*** Opening of INFORMATION SUPPLIED ***

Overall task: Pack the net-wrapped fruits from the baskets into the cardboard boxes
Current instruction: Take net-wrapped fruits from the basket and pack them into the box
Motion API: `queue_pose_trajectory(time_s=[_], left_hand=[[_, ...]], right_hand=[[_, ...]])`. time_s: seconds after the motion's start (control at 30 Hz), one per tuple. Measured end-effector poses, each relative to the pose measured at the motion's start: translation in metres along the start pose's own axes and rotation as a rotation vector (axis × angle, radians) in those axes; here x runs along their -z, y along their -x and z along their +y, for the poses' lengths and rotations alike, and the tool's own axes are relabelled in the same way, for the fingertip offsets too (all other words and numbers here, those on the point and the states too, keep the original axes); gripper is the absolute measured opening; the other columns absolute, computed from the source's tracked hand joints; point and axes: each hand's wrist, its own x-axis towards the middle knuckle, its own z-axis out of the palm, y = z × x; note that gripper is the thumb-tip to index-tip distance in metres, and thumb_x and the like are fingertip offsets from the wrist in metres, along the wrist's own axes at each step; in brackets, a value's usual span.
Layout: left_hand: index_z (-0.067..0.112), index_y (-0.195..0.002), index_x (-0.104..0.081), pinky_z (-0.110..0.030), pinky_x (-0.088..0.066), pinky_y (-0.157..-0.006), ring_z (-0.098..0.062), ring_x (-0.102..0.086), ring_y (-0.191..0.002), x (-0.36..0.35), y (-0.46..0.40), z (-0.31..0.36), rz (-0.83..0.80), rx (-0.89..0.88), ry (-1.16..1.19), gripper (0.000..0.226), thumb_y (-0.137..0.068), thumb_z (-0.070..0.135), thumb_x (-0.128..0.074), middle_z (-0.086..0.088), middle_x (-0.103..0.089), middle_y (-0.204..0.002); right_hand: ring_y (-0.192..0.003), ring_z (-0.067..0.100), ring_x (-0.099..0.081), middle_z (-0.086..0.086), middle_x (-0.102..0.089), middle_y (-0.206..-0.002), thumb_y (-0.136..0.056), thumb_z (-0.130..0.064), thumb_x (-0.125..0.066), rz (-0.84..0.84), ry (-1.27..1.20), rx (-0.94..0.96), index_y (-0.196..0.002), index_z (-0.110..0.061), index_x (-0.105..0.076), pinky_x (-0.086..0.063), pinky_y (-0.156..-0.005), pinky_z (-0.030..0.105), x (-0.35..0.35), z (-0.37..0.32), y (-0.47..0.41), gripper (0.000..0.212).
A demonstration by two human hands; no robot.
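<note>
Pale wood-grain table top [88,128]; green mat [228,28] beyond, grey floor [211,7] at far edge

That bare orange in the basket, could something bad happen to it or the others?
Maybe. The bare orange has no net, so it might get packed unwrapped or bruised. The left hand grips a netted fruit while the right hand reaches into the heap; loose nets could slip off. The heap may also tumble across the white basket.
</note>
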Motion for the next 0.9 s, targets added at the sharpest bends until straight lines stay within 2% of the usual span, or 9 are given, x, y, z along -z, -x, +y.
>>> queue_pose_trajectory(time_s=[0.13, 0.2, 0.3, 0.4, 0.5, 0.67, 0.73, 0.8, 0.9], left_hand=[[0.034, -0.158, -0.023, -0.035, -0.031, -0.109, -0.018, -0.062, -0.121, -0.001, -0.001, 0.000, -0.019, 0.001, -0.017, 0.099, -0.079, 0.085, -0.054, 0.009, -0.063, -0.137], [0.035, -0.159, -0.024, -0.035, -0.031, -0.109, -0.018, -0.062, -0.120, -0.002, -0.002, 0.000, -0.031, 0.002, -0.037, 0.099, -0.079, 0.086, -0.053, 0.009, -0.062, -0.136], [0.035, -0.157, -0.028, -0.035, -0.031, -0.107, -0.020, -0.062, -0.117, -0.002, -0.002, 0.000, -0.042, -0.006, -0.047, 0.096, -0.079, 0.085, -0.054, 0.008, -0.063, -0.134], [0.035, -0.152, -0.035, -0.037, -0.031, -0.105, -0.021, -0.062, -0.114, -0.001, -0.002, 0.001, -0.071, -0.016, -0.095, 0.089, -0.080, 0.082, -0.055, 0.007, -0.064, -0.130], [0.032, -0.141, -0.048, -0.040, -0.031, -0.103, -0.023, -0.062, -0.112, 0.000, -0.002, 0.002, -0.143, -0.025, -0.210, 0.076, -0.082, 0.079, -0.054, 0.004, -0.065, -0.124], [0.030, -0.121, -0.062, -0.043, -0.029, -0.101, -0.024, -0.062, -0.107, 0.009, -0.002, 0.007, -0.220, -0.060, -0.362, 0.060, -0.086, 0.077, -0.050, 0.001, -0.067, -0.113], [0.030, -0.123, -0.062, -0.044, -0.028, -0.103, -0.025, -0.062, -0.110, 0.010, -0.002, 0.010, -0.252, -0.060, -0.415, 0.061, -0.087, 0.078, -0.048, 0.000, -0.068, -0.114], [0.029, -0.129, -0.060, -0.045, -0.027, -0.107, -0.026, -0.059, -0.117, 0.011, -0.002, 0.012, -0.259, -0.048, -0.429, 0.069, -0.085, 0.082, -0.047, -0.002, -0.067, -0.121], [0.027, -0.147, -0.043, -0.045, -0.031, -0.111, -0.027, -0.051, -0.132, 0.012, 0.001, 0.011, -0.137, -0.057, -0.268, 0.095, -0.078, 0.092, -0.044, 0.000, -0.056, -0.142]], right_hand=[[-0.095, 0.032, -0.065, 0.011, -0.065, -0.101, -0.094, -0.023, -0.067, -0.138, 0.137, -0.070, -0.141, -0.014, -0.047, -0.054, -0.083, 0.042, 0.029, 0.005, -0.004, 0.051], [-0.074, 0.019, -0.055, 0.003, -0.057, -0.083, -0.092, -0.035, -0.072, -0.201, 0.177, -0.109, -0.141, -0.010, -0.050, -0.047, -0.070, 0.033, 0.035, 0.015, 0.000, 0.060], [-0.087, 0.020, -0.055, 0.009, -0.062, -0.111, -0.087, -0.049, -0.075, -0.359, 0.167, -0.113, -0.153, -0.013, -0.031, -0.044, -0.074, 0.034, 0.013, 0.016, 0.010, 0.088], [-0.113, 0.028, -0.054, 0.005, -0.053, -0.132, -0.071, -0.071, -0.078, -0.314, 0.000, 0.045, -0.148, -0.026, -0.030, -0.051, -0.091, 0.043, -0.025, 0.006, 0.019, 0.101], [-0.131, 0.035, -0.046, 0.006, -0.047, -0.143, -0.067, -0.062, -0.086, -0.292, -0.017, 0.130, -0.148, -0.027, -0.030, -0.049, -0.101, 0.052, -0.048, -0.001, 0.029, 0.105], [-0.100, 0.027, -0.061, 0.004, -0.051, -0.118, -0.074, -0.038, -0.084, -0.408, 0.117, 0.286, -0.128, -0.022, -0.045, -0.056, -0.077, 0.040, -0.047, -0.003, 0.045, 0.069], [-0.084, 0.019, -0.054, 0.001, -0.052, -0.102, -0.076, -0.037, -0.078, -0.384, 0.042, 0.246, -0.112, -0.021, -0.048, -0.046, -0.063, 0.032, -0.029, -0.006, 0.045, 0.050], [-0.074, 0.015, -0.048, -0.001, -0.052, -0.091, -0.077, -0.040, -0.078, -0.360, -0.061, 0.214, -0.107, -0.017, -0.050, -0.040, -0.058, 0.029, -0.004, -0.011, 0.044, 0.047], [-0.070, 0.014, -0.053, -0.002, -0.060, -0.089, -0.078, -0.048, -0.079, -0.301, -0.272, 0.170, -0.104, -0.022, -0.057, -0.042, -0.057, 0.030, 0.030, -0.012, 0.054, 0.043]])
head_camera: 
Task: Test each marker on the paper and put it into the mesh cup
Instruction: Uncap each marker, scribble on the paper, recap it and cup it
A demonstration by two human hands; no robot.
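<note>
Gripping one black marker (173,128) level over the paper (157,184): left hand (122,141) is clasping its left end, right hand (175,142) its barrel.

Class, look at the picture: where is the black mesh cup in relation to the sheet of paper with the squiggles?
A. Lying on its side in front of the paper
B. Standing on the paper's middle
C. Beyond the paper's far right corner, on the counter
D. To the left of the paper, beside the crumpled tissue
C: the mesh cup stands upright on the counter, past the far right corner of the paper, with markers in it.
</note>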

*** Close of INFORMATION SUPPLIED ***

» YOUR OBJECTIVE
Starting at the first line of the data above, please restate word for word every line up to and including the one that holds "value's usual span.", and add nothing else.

» TASK SOLUTION
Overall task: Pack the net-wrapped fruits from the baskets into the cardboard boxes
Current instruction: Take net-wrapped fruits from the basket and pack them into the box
Motion API: `queue_pose_trajectory(time_s=[_], left_hand=[[_, ...]], right_hand=[[_, ...]])`. time_s: seconds after the motion's start (control at 30 Hz), one per tuple. Measured end-effector poses, each relative to the pose measured at the motion's start: translation in metres along the start pose's own axes and rotation as a rotation vector (axis × angle, radians) in those axes; here x runs along their -z, y along their -x and z along their +y, for the poses' lengths and rotations alike, and the tool's own axes are relabelled in the same way, for the fingertip offsets too (all other words and numbers here, those on the point and the states too, keep the original axes); gripper is the absolute measured opening; the other columns absolute, computed from the source's tracked hand joints; point and axes: each hand's wrist, its own x-axis towards the middle knuckle, its own z-axis out of the palm, y = z × x; note that gripper is the thumb-tip to index-tip distance in metres, and thumb_x and the like are fingertip offsets from the wrist in metres, along the wrist's own axes at each step; in brackets, a value's usual span.

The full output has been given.